Reading Aeschylean Images: Matricide and the Blood in Maternal Milk in Clytemnestra's Dream

Abstract: 

In this essay I am dealing with the image of blood in the milk which dominates Clytemnestra’s dream in Aeschylus’s Agamemnon; my aim is to show how this imagery undermines the characters’ tendency to negate Clytemnestra’s motherhood. Αlthough the serpent bites the breast, no venom is mentioned in the text: blood seems to come from Clytemnestra’s womb and to spurt out of the nipple with the milk of the feed, not from the wound caused by the bite of the serpent.
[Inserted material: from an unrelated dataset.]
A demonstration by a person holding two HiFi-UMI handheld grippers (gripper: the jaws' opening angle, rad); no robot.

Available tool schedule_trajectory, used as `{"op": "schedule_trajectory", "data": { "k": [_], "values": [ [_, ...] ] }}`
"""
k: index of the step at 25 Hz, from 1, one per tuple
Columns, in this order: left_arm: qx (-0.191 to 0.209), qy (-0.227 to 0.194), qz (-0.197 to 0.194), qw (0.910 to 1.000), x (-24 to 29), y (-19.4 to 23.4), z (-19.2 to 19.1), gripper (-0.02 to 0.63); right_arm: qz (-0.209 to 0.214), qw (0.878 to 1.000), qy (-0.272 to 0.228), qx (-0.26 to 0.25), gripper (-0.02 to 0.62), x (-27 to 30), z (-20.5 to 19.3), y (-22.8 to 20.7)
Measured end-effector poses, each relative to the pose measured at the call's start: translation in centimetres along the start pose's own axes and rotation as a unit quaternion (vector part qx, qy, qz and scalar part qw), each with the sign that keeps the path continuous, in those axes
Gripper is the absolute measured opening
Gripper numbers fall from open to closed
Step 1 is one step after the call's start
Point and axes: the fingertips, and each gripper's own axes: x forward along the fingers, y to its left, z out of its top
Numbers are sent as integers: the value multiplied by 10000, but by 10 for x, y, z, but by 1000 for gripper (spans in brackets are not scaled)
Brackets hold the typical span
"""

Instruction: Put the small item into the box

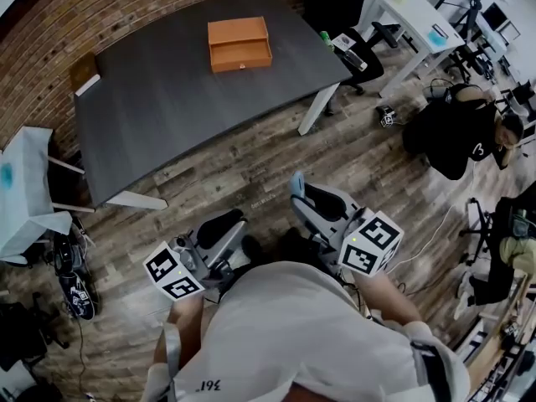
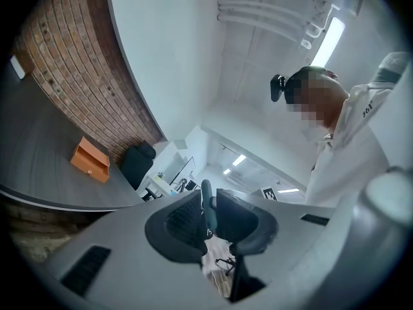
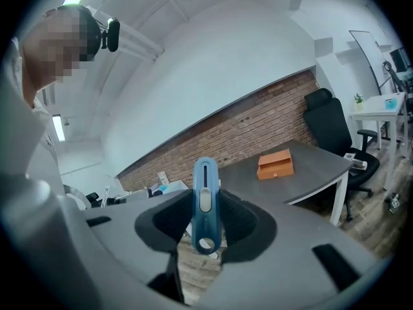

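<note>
Standing on the wooden floor (image 1: 251,166), the dark bench (image 1: 167,99) carried the orange box (image 1: 239,43), well apart from both claws. The right claw (image 3: 205,217) was grasping the blue small item (image 3: 204,199), upright. The left claw (image 2: 208,213) looked clenched on a thin teal strip (image 2: 206,199).

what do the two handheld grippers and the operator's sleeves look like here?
The left gripper and right gripper match: light grey moulded bodies, with black, rounded, ribbed jaw pads. Each carries a white marker cube printed with black square patterns. The person wears a pale shirt.
</note>
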Motion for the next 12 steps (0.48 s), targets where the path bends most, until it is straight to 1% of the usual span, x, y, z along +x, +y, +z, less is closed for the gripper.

Therefore, it is hard to assume that blood clots because of venom from the serpent’s bite, rather than, having already been clotted in Clytemnestra’s womb, flowing into the milk with the feed. It seems appropriate to suppose that the image of blood in maternal milk confronts us with a situation similar to the case of the Samo’s beliefs studied by Héritier: the trace of blood in Clytemnestra’s milk might be thought of as the traces of her menstrual blood. We may, thus, assert that the play’s search for an authoritative discourse about Agamemnon in his role as Father is inevitably exposing the anxiety and the vulnerability of suppressing a matter of fact, namely that the mother’s body gives and nurtures life.